- IOC code: FIN
- NOC: Finnish Olympic Committee

in Moscow
- Competitors: 105 (99 men and 6 women) in 16 sports
- Flag bearer: Peter Tallberg
- Medals Ranked 12th: Gold 3 Silver 1 Bronze 4 Total 8

Summer Olympics appearances (overview)
- 1908; 1912; 1920; 1924; 1928; 1932; 1936; 1948; 1952; 1956; 1960; 1964; 1968; 1972; 1976; 1980; 1984; 1988; 1992; 1996; 2000; 2004; 2008; 2012; 2016; 2020; 2024;

Other related appearances
- 1906 Intercalated Games

= Finland at the 1980 Summer Olympics =

Finland competed at the 1980 Summer Olympics in Moscow, USSR. 105 competitors, 99 men and 6 women, took part in 71 events in 16 sports.

==Medalists==

=== Gold===
- Tomi Poikolainen — Archery, Men's Competition
- Pertti Karppinen — Rowing, Men's Single Sculls
- Esko Rechardt — Sailing, Men's Finn Competition

===Silver===
- Kaarlo Maaninka — Athletics, Men's 10.000 metres

===Bronze===
- Päivi Meriluoto — Archery, Women's Competition
- Kaarlo Maaninka — Athletics, Men's 5.000 metres
- Mikko Huhtala — Wrestling, Men's Greco-Roman Welterweight
- Jouko Lindgrén and Georg Tallberg — Sailing, Men's 470 Competition

==Archery==

For the first time, Finland entered women in the Olympic archery competition.
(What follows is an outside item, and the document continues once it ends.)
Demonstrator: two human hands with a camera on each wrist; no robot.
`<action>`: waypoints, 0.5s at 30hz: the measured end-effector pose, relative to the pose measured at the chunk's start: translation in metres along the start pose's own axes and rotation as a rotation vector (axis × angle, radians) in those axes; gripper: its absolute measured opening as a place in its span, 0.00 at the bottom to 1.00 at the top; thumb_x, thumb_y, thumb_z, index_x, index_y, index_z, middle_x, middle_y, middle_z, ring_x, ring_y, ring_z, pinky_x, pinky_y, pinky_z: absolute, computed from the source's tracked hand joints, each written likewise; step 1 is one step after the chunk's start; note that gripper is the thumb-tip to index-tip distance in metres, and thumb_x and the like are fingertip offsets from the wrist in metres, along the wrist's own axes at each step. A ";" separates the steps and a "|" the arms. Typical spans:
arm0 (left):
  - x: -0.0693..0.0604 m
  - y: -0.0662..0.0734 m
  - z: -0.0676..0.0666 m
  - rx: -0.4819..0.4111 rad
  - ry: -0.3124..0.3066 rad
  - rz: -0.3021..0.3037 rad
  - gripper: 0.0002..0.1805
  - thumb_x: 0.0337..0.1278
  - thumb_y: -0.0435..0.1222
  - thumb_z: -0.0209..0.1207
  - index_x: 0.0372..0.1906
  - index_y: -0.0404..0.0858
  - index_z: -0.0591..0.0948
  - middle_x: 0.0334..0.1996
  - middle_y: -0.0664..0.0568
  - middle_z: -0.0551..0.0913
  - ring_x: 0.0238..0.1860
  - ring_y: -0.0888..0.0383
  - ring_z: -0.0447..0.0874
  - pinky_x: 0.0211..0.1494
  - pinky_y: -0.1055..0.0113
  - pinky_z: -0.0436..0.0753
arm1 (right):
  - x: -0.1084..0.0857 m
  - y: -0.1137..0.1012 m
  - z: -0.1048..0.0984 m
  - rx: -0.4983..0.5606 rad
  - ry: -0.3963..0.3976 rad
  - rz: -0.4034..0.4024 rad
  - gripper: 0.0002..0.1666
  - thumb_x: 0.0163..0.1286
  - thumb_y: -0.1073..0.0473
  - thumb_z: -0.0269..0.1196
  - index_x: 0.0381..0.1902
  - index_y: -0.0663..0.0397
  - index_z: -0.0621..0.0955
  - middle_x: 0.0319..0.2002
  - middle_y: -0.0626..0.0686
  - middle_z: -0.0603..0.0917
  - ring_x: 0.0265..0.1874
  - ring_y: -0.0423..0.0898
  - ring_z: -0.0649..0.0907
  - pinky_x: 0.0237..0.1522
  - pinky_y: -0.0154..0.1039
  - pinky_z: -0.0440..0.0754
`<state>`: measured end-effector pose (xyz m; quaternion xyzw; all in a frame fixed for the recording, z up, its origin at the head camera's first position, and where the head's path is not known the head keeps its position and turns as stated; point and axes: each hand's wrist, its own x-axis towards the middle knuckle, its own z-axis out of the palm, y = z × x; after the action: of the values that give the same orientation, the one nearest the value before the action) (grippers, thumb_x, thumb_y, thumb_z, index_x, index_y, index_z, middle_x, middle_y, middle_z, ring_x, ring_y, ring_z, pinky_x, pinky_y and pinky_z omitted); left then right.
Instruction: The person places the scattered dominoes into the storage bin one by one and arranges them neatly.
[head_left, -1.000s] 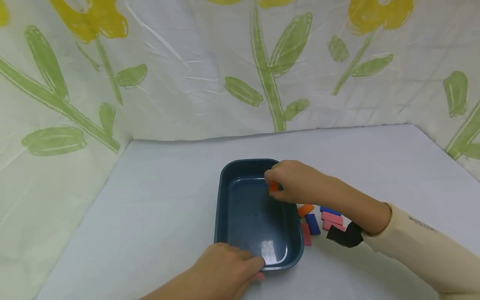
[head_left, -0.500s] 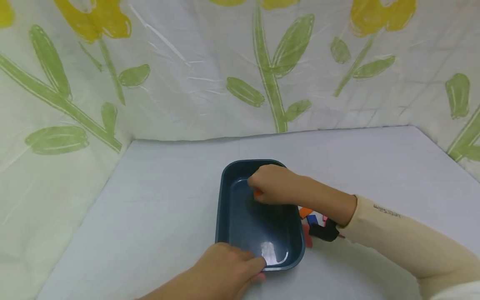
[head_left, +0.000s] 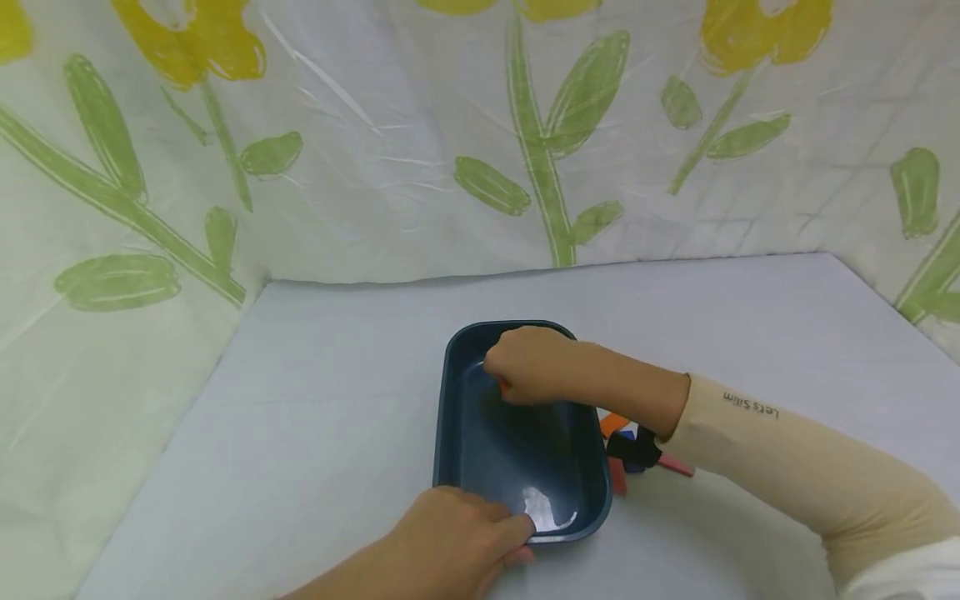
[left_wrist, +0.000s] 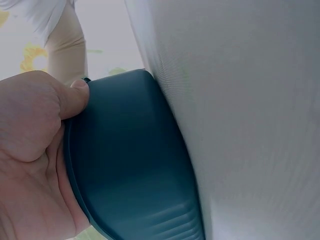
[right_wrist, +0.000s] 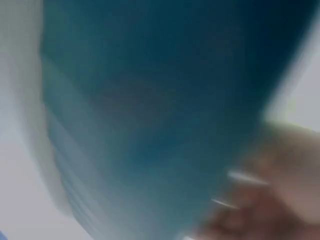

They were quite successful, with Päivi Meriluoto winning a bronze medal. The Finnish men, competing for the third time, both placed in the top eight as Tomi Poikolainen won Finland's first gold medal in archery. Kyösti Laasonen, who had competed in every Olympics since the reinstatement of archery, took seventh.

Women's Individual Competition:
- Päivi Meriluoto — 2.449 points (→ Bronze Medal)
- Capita Jussila — 2.298 points (→ 14th place)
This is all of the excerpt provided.